To support himself at Yale University — financial aid was not sufficient for books and tuition — he cleaned laundry rooms as a working student. He graduated Cum Laude with a bachelor’s degree in history in 1993. He attended the University of Oxford for one year, studying politics, philosophy and economics, giving him a better understanding of how nations rise and fall.

He returned to enroll at Yale Law School – again with the help of financial aid — and graduated with a Juris Doctor degree in 1998.

“I knew the law provides the best path to make a positive difference for the most people,” he said at his swearing-in ceremony.

He met his future wife Mialisa Tania Villafane at Yale Law School, “my partner in life and in service.” She was an Afro-Latina from the Bronx whose parents were activists in the Young Lord’s Party. She is currently president of the Alameda Unified School District. They have three children and live in the East Bay Area with their dog Lego.

For 10 years, Bonta was a Deputy City Attorney representing the City and County of San Francisco and its employees.

Rob and Mialisa and their children Iliana, Reina, and Andres.

By 2010, he ran and was elected to Alameda City Council. By 2012, he won the State Assembly seat representing East Bay (Oakland, Alameda and San Leandro) becoming the first Filipino American legislator in California’s then 165-year history. He had authored major changes in the penal code, immigration, health care and housing law.

In 2013, he authored a bill to require California public schools to teach students “the role of immigrants in the farm labor movement.”  It was signed into law by Governor Jerry Brown that same year. In 2016, he filed a bill to outlaw “balanced billing” by hospitals to help consumers avoid surprised medical bills. Brown signed it into law that same year.

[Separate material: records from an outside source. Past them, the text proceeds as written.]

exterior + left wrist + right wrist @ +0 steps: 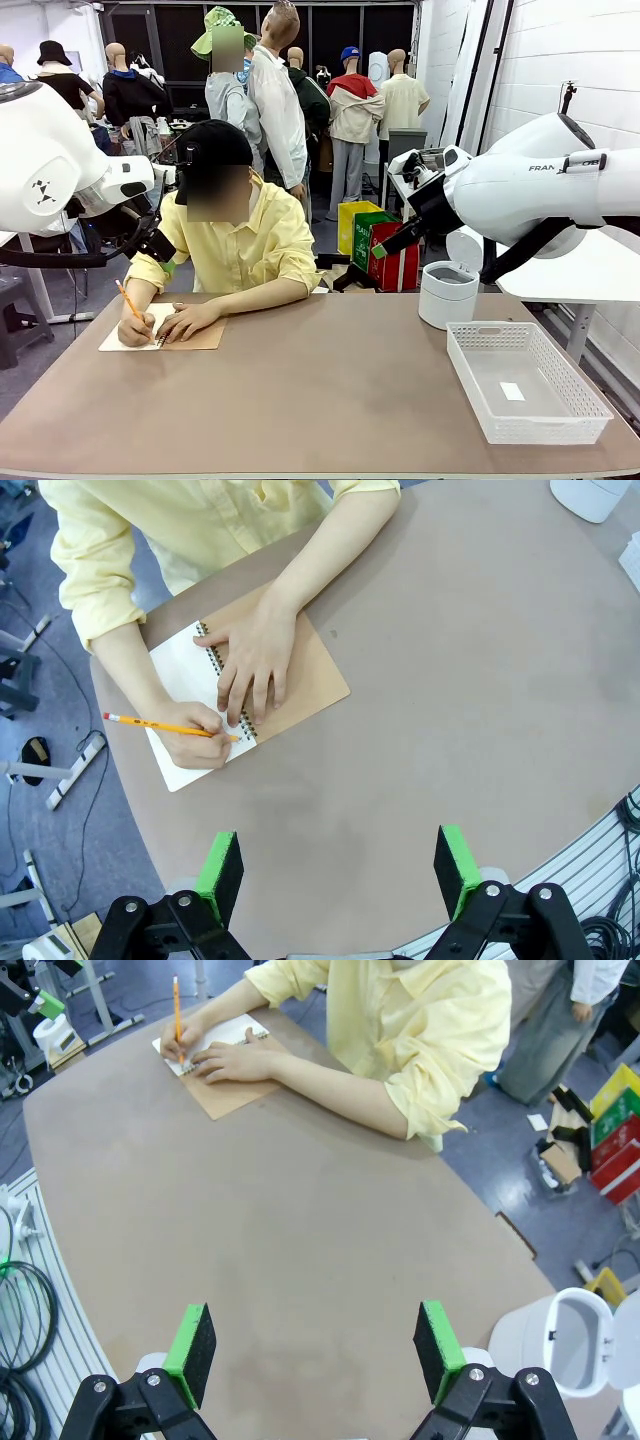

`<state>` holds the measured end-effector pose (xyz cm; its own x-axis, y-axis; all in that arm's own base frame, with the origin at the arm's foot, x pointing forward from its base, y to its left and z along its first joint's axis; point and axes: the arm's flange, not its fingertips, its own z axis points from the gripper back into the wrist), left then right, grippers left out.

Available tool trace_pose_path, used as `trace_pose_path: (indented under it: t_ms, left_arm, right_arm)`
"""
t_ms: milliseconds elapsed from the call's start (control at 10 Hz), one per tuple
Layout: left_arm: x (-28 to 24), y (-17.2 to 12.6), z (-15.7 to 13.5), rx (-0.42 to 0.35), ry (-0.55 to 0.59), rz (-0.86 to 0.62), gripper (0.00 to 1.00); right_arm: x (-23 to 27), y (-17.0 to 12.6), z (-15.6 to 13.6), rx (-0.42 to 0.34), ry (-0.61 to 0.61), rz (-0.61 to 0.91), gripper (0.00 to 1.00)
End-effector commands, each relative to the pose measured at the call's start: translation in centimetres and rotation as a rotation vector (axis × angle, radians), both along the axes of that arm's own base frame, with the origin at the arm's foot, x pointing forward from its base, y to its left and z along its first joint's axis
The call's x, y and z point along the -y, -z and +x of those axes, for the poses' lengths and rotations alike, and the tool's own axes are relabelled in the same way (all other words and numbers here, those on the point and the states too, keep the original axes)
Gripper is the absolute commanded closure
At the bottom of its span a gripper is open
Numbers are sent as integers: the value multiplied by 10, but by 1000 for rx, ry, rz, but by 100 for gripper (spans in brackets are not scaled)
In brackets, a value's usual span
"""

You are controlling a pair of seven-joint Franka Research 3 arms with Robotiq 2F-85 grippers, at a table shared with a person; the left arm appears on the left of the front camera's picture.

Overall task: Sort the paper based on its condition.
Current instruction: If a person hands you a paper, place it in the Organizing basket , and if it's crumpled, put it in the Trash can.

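The paper is out of view as loose sheets. A person in a yellow shirt writes with an orange pencil (128, 297) (150, 723) on the white page of an open spiral notebook (195, 335) (315, 675) (230, 1095) with a brown cover, at the far left of the table. One hand rests flat on the notebook. My left gripper (160, 255) (340, 875) hangs open above the table's left side, near the person's elbow. Well above the right side, my right gripper (385, 245) (315, 1355) is open too. Both hold nothing.
A white mesh basket (550, 432) stands at the front right with a tiny white label (511, 391) inside. Behind it sits a white round bin (447, 292) (560, 1340) with its lid up. The brown tabletop (330, 390) stretches bare between the notebook and the basket.
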<state>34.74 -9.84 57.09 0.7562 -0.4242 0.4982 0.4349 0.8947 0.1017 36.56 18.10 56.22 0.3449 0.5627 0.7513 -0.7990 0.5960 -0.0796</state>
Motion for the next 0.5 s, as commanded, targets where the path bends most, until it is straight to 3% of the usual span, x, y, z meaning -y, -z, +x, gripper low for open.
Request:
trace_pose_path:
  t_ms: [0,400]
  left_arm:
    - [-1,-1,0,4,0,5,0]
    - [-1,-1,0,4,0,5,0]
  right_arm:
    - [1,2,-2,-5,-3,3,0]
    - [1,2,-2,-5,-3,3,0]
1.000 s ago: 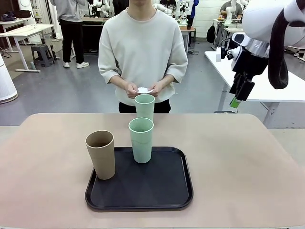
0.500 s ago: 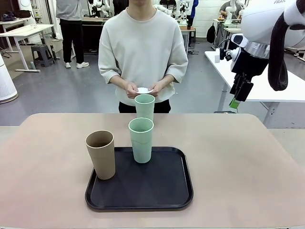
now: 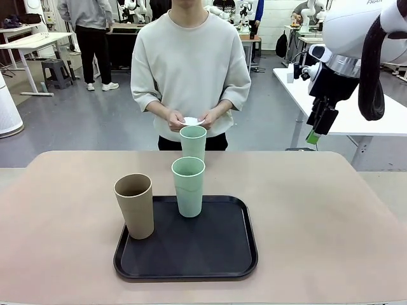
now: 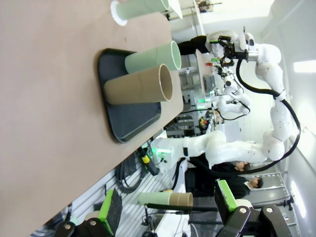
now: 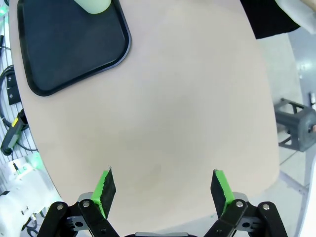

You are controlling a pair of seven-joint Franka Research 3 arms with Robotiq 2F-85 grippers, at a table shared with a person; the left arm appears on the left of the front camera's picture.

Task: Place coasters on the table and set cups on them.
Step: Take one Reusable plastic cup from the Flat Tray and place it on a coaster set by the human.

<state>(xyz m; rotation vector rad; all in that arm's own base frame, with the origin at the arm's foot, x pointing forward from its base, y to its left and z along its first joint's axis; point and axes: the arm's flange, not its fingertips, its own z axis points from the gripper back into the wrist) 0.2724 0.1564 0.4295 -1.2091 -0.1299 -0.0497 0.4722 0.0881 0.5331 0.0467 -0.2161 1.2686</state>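
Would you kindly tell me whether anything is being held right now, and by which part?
The person's hands hold a white coaster, pinched at its opposite edges. The left gripper and right gripper stand open and empty.

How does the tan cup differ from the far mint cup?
The tan cup is brown; the far mint cup is pale green. The tan cup stands on the black tray; the far mint cup stands on a coaster on the table. Both are upright and handleless.
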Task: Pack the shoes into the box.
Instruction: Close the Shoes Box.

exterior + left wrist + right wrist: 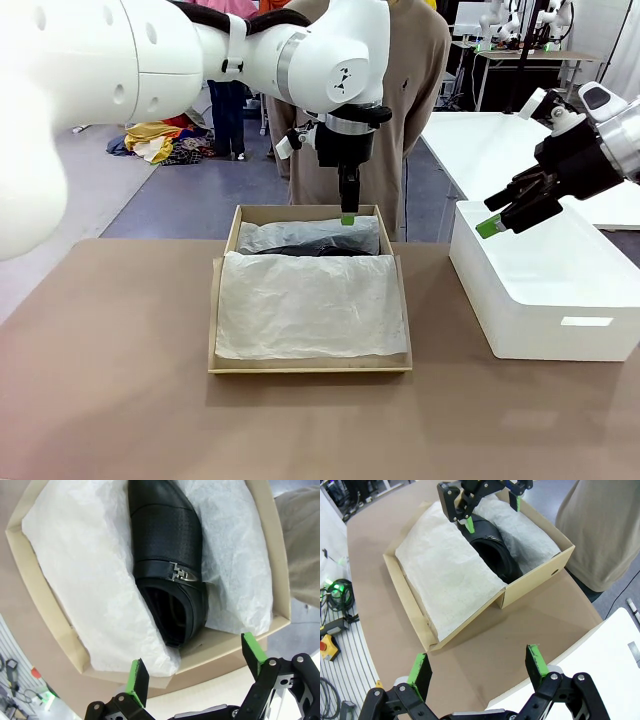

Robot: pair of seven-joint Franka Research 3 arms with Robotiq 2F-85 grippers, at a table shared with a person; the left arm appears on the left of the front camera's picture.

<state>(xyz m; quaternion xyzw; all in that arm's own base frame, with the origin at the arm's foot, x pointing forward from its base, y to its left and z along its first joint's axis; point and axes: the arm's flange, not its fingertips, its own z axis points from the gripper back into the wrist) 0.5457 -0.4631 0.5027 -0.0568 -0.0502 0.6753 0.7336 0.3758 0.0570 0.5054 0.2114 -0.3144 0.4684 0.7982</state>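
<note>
At table's middle, box (310,366) with tissue (310,305) over near half and shoe (167,555) in far half, long axis along far wall. Above shoe, left gripper (347,216), fingers wide and empty, set across shoe's width; well off toward right edge, over bin (540,335), right gripper (492,226), likewise wide, empty.
</note>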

In 2018, Assemblyman Bonta together with State Senator Robert Hertzberg filed a bill to eliminate money bail for suspects while awaiting trial and replace it with a risk-assessment system. California became the first state to eliminate the bail system, which imprisons the poor without trial.

In 2019, Governor Newsom signed into law legislation introduced by Assemblyman Bonta to end the use of for-profit private prisons and detention facilities, making California again the first state to ban private prisons and civil detention centers.

In the same year, he filed a Bill to outlaw baseless evictions combined with a statewide cap on rent increases. The proposed legislation is now a law.

In 2020, Newsom also signed into law a bill to mandate an independent review by the California Department of Justice of any police officer involved in shootings. Bonta is the principal author of this bill.

Last year, he Bonta introduced legislation making it a crime to make a false call to the police based on someone’s race, religion or gender, inspired by the incident in Central Park in New York where a White woman called the police because a Black man called her attention about her dog running without a leash.

The Prosecutors Alliance of California applauded the appointment of Bonta. “Mr. Bonta fought to end cash bail and cure the conflict of interest that occurs when elected prosecutors receive financial and political support from law enforcement unions. He is a leader that has dedicated his career to protecting and uplifting vulnerable communities.”

As California’s Attorney General, he continues his fight for justice for the underserved and the powerless.